Table 1. Main characteristics of the SISO vehicular models
Table 2. Resource utilization of different versions of the vehicular channel emulator
Our first attempt to expand the SISO emulator to accept more input and output antennas consisted in creating a SIMO 1×2 system by replicating the SISO hardware. The design obtained was too large to fit into the FPGA, so we started to optimize it. For the sake of conciseness, we only cite below the three most important optimizations we carried out, whose savings are summarized in Table 2, where the more complex of the six designs (in terms of FPGA resources consumed) is used as a reference (VTV-Expressway Same Direction with Wall).
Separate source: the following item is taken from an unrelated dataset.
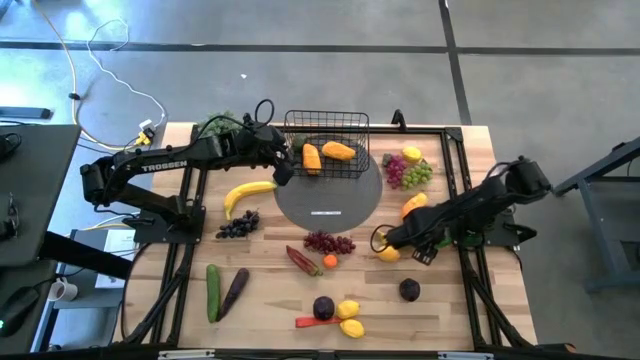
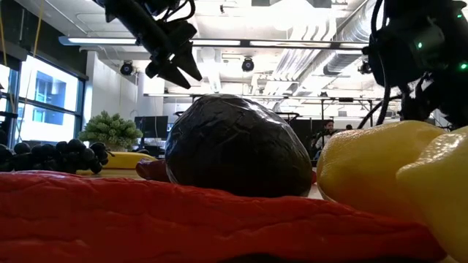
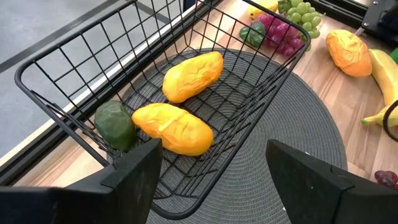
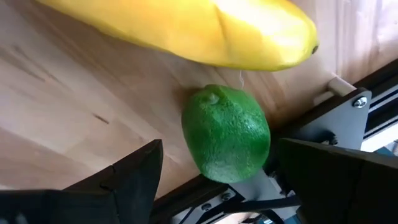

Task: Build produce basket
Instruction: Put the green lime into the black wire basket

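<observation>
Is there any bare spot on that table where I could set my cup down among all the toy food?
Bare wood shows between the cucumber and the red chilli, and along the near edge right of the lemons, past the dark plum. The grey round mat is mostly free. It is crowded near the basket, where the left gripper hovers, and near the right gripper.

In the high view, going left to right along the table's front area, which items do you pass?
Cucumber → eggplant → red chilli → dark plum → two lemons → second dark plum.
</observation>
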Robot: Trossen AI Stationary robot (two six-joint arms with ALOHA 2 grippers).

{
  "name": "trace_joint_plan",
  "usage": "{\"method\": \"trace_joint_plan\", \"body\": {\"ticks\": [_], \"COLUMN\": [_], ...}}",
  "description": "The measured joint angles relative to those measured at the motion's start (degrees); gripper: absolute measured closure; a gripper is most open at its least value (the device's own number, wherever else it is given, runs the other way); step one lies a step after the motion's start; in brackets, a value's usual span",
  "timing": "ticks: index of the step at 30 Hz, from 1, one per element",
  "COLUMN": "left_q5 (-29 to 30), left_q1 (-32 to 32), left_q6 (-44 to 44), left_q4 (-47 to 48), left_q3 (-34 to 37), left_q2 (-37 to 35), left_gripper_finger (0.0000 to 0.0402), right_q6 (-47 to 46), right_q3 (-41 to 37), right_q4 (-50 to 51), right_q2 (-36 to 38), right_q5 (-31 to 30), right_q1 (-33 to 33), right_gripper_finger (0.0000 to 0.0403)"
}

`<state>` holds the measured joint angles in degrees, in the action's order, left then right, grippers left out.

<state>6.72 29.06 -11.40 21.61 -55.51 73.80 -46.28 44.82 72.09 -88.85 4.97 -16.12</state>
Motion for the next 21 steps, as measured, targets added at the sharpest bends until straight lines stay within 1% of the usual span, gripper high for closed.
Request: {"method": "trace_joint_plan", "body": {"ticks": [7,10,13,19,21], "left_q5": [0.1,0.2,0.2,0.1,0.1], "left_q1": [0.0,0.0,0.0,0.0,0.0], "left_q6": [1.1,1.5,1.5,1.5,1.5], "left_q4": [0.0,0.0,0.0,0.0,0.0], "left_q3": [0.0,0.0,0.0,0.0,0.0], "left_q2": [0.0,0.0,0.0,0.0,0.0], "left_gripper_finger": [0.0124,0.0124,0.0124,0.0124,0.0124], "right_q6": [-1.2,-1.4,-1.4,-1.7,-1.7], "right_q3": [0.0,0.0,0.0,0.0,0.4], "right_q4": [-0.2,-0.2,-0.2,0.4,0.9], "right_q2": [-5.6,-6.8,-6.9,-6.9,-6.9], "right_q5": [0.0,0.0,-0.4,-0.4,-0.3], "right_q1": [0.0,0.0,0.0,0.0,0.0], "right_gripper_finger": [0.0105,0.0115,0.0146,0.0235,0.0254]}}
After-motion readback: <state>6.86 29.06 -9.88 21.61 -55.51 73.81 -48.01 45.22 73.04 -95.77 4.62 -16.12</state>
· The first optimization reduced the amount of resources dedicated to perform the Doppler filtering stage (i.e. the stage aimed at applying each path’s Doppler spectrum) by using a four-output Doppler filter (see Figure 3). This is possible since every path uses the same Doppler filters. The resources occupied by this optimized version of the emulator are shown in Table 2 in the row for SIMO 1×2 (V1).
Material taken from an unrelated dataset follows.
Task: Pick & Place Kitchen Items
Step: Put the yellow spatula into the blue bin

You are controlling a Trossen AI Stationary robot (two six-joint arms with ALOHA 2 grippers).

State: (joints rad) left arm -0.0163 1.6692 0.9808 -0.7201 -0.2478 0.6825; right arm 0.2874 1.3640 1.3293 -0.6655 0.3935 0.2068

Figure 3. New Doppler filtering stage.
· Our second optimization consisted in removing one of the two existing generators and creating a 50-output Gaussian generator (in Figure 4). Note that in a SIMO 1×2 we only need 48 outputs, but 50 is the closest integer divider of 20 MHz. The row SIMO 1×2 (V2) of Table 2 shows that the design was still too large to fit into the FPGA.
Figure 4. New Gaussian noise generator block.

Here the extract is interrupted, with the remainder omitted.